:: Work to complete ::
All of the data below should be printed again exactly, pictures excluded.

**********

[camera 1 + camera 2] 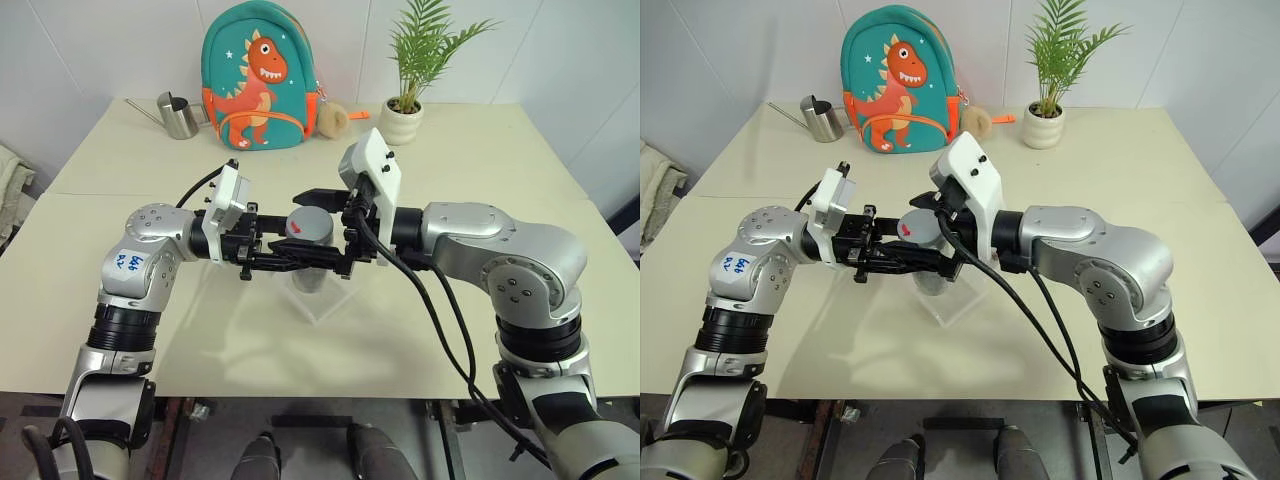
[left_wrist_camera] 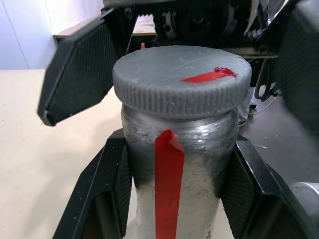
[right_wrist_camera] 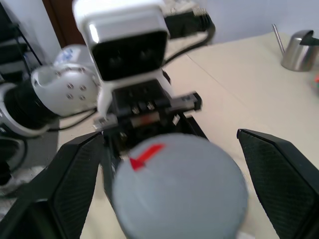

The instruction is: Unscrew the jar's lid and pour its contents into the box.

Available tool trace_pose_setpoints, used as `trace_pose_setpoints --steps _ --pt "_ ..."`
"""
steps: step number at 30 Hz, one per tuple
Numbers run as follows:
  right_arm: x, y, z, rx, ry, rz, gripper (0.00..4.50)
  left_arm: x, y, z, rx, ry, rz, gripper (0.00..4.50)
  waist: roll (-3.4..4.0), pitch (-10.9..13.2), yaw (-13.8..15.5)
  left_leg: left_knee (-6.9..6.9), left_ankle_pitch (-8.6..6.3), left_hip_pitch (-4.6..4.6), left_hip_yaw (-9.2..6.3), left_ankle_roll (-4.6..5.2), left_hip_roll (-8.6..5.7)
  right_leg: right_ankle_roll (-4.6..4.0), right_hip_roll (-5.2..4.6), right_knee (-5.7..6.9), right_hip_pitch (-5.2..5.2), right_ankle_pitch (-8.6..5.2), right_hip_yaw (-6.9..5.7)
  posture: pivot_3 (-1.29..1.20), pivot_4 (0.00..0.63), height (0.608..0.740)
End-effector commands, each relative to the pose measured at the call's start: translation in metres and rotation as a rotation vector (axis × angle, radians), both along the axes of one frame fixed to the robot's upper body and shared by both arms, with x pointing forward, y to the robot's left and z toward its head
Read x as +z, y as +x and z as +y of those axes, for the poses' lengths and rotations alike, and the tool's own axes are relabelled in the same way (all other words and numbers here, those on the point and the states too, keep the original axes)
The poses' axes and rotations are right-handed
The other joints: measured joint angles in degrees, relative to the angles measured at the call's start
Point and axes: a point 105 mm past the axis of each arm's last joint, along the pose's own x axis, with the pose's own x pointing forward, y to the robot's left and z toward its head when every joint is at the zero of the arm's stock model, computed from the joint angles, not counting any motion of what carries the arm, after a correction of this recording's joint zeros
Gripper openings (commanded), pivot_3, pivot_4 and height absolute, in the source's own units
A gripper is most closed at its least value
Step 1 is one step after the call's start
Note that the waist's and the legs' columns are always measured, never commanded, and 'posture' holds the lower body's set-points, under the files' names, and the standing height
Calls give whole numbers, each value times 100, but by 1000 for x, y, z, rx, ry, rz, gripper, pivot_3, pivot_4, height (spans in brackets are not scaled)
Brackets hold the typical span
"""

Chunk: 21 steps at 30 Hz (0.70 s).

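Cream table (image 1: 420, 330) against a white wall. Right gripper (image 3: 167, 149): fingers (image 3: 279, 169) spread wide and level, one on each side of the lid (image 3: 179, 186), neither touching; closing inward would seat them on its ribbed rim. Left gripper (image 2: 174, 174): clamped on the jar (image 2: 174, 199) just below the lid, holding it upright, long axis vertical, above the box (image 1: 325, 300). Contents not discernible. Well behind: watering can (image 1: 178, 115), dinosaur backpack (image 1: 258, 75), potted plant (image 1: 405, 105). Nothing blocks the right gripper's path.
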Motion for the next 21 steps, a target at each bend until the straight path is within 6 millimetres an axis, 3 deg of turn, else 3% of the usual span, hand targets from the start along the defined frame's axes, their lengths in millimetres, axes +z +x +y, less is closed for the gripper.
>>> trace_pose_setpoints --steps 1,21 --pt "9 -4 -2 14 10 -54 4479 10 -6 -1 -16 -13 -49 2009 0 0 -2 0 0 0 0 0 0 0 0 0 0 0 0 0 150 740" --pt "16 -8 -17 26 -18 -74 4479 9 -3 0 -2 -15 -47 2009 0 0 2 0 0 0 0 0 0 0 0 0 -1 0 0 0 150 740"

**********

:: Result of this exercise ::
[camera 1 + camera 2] 
[left_wrist_camera] 
[right_wrist_camera] 

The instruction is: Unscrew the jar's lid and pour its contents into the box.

Available tool trace_pose_setpoints, used as `trace_pose_setpoints --steps _ --pt "_ ..."`
"""
steps: step number at 30 Hz, one per tuple
Numbers run as follows:
  right_arm: x, y, z, rx, ry, rz, gripper (0.00..4.50)
  left_arm: x, y, z, rx, ry, rz, gripper (0.00..4.50)
  waist: roll (-3.4..4.0), pitch (-10.9..13.2), yaw (-13.8..15.5)
  left_leg: left_knee (-6.9..6.9), left_ankle_pitch (-8.6..6.3), left_hip_pitch (-4.6..4.6), left_hip_yaw (-9.2..6.3), left_ankle_roll (-4.6..5.2), left_hip_roll (-8.6..5.7)
  right_leg: right_ankle_roll (-4.6..4.0), right_hip_roll (-5.2..4.6), right_knee (-5.7..6.9), right_hip_pitch (-5.2..5.2), right_ankle_pitch (-8.6..5.2), right_hip_yaw (-6.9..5.7)
  posture: pivot_3 (-1.29..1.20), pivot_4 (0.00..0.63), height (0.608..0.740)
End-effector commands, each relative to the pose measured at the call's start: translation in metres and rotation as a rotation vector (axis × angle, radians), both along the axes of one frame fixed to the robot's upper body and shared by both arms, with x pointing forward, y to the robot's left and z toward its head
Read x as +z, y as +x and z as +y of those axes, for the poses' lengths and rotations alike, and the tool's own axes are relabelled in the same way (all other words and numbers here, those on the point and the states too, keep the original axes)
The poses' axes and rotations are right-handed
The other joints: measured joint angles in degrees, relative to the angles measured at the call's start
Point and axes: a point 105 mm past the axis of each arm's last joint, along the pose's own x axis, with the pose's own x pointing forward, y to the robot's left and z toward its head when every joint is at the zero of the arm's stock model, computed from the joint angles, not counting any motion of what carries the arm, after a correction of this recording's joint zeros
Gripper openings (commanded), pivot_3, pivot_4 and height absolute, in the source's own units
A gripper is most closed at its least value
Step 1 is one step after the call's start
Note that the waist's and the legs' columns are always measured, never commanded, and 'posture' holds the lower body's set-points, under the files' names, and the standing height
Calls give whole numbers, each value times 100, but by 1000 for x, y, z, rx, ry, rz, gripper, pivot_3, pivot_4, height (spans in brackets are not scaled)
Brackets hold the typical span
"""

Chunk: 21 steps at 30 Hz (0.70 s).

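Cream table (image 1: 420, 330) against a white wall. Right gripper (image 3: 167, 149): fingers (image 3: 279, 169) spread wide and level, one on each side of the lid (image 3: 179, 186), neither touching; closing inward would seat them on its ribbed rim. Left gripper (image 2: 174, 174): clamped on the jar (image 2: 174, 199) just below the lid, holding it upright, long axis vertical, above the box (image 1: 325, 300). Contents not discernible. Well behind: watering can (image 1: 178, 115), dinosaur backpack (image 1: 258, 75), potted plant (image 1: 405, 105). Nothing blocks the right gripper's path.
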Motion for the next 21 steps, a target at each bend until the straight path is within 6 millimetres an axis, 3 deg of turn, else 3% of the usual span, hand targets from the start along the defined frame's axes, their lengths in millimetres, axes +z +x +y, less is closed for the gripper.
>>> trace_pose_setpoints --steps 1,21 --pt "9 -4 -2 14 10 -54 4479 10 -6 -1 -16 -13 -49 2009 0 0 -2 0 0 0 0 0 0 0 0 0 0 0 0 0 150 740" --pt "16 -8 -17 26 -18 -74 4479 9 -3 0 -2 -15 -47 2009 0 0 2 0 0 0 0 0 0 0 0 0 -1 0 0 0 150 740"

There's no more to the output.